Le principal obstacle qui se pose pour tenter de soulager les souffrances à Gaza est l'important bloc du Conseil législatif palestinien, la liste Changement et Réforme d'Ismael Hanieh. Le contournement de cet obstacle est maintenant un défi intéressant, compte tenu de la volonté des pays européens de traiter avec un gouvernement palestinien uni qui inclut le Hamas de Hanieh. Le pragmatisme de Barack Obama et son refus d'adopter la «guerre contre la terreur» du gouvernement Bush seront tout aussi déterminants.Cependant, bien avant les solutions provisoires aux profondes blessures infligées à Gaza, la grande préoccupation des Palestiniens est de garantir que la tentative d'Israël de séparer Gaza de la Cisjordanie ne devienne pas permanente. L'Égypte et l'autorité palestinienne ont le mauvais rôle aux yeux du monde arabe, compte tenu de leur refus de rendre l'Égypte responsable de Gaza, et éventuellement la Jordanie de la Cisjordanie. Cette proposition était un piège qui aurait détruit la possibilité d'un État palestinien indépendant et contigu.

Malgré les résultats des élections, les Palestiniens espèrent toujours redonner une impulsion à la résolution des points de désaccord qui subsistent avec Israël.
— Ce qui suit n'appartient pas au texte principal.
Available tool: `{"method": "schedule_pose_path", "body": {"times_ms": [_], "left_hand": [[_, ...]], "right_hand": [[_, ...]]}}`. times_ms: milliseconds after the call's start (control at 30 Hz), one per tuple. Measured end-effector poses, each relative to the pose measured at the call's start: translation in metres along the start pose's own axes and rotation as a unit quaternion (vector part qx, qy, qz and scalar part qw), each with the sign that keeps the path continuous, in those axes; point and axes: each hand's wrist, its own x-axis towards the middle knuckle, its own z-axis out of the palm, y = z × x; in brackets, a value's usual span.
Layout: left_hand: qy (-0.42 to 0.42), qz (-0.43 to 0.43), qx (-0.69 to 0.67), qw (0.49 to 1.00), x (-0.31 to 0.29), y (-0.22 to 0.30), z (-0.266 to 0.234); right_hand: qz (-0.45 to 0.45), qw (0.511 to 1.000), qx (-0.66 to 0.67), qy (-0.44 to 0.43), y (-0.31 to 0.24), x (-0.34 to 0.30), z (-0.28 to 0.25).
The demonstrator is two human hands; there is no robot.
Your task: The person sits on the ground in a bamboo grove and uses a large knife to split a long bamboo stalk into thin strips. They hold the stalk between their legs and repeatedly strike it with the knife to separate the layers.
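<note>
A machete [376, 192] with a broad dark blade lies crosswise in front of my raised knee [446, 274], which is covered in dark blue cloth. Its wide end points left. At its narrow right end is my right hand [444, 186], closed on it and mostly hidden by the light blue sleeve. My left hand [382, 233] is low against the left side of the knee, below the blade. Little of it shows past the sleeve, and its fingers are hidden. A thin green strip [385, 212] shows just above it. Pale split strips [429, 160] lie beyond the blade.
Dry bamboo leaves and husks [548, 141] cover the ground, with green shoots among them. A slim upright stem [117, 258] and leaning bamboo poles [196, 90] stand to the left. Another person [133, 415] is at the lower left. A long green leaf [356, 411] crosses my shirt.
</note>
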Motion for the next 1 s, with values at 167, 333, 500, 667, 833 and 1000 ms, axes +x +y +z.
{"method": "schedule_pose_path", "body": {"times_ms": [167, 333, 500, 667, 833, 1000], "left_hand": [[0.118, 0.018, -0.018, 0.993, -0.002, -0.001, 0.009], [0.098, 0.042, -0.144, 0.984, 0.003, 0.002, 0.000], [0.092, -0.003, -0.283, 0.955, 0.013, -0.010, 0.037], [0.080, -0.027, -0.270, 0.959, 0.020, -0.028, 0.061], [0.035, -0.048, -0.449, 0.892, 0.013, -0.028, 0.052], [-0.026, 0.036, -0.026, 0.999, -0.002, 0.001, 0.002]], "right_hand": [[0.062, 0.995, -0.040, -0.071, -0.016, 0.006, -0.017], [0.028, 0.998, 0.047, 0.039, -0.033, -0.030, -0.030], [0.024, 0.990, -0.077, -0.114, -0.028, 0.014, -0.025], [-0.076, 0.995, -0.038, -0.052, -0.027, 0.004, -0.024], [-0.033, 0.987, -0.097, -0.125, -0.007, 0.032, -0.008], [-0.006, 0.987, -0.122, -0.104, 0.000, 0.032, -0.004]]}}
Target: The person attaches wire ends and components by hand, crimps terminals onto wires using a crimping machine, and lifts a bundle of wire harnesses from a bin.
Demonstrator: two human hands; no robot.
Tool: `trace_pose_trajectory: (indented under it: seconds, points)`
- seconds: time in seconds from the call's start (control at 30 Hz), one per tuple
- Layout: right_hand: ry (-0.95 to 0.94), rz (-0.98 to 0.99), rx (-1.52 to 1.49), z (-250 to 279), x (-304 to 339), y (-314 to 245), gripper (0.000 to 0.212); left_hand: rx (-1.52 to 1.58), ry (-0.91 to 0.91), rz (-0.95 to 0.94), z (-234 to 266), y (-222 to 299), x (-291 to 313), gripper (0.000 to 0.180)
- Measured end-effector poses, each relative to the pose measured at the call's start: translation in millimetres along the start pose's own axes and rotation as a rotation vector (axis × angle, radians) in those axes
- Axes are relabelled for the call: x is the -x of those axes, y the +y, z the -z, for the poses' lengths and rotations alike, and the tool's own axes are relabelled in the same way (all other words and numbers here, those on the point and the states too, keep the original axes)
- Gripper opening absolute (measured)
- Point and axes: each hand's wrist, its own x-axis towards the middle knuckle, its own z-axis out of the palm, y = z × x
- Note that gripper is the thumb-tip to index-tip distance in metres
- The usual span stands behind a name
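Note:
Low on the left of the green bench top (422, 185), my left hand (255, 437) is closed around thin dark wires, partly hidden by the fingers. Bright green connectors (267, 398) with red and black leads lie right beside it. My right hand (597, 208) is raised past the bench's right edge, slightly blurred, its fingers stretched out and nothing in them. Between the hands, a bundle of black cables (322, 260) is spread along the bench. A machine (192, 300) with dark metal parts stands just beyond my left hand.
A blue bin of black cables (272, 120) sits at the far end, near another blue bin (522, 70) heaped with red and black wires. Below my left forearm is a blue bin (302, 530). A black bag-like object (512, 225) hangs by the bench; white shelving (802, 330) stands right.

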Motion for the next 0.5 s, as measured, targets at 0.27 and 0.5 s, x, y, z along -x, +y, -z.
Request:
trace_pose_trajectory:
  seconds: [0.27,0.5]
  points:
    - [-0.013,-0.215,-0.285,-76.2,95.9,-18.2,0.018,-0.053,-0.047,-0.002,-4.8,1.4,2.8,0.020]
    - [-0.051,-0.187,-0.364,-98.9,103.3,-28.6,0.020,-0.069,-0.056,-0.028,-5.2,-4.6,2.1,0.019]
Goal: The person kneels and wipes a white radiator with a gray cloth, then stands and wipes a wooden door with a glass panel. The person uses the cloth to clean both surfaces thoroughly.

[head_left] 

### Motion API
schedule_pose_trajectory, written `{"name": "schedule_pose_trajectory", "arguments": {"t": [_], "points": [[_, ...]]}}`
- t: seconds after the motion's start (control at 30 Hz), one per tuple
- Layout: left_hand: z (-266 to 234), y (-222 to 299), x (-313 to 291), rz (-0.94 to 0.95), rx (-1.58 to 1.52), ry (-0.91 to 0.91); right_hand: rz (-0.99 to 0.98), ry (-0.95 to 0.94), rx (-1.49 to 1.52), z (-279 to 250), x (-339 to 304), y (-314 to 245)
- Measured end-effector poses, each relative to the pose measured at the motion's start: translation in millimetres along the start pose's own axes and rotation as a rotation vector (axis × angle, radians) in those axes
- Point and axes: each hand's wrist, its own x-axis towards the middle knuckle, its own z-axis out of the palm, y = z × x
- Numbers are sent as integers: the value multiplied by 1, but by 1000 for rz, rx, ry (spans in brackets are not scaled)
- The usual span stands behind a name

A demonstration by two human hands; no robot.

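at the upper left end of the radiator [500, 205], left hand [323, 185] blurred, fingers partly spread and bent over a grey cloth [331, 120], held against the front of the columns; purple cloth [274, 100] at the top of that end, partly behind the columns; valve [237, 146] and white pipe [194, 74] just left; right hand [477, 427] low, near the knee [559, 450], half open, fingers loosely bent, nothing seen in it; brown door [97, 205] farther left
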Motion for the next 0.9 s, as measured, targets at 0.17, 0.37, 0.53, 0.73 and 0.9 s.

Alors qu'un consensus international soutient désormais une solution à deux États, le traitement du statut des réfugiés palestiniens et d'Al-Qods seront les principales difficultés auxquelles seront confrontés les deux camps.Aujourd'hui, le seul espoir de reprise des négociations fait penser au vieil adage «seul Nixon pouvait aller en Chine», ce qui signifie que seul un leader israélien de la droite dure serait suffisamment crédible pour faire la paix avec les Palestiniens. Or, il ne fait pas de doute aujourd'hui pour les historiens que Richard Nixon était déterminé à aller en Chine dès le début de son mandat. Il est regrettable que les premiers ministres potentiels d'Israël semblent peu disposés à prendre des mesures si audacieuses.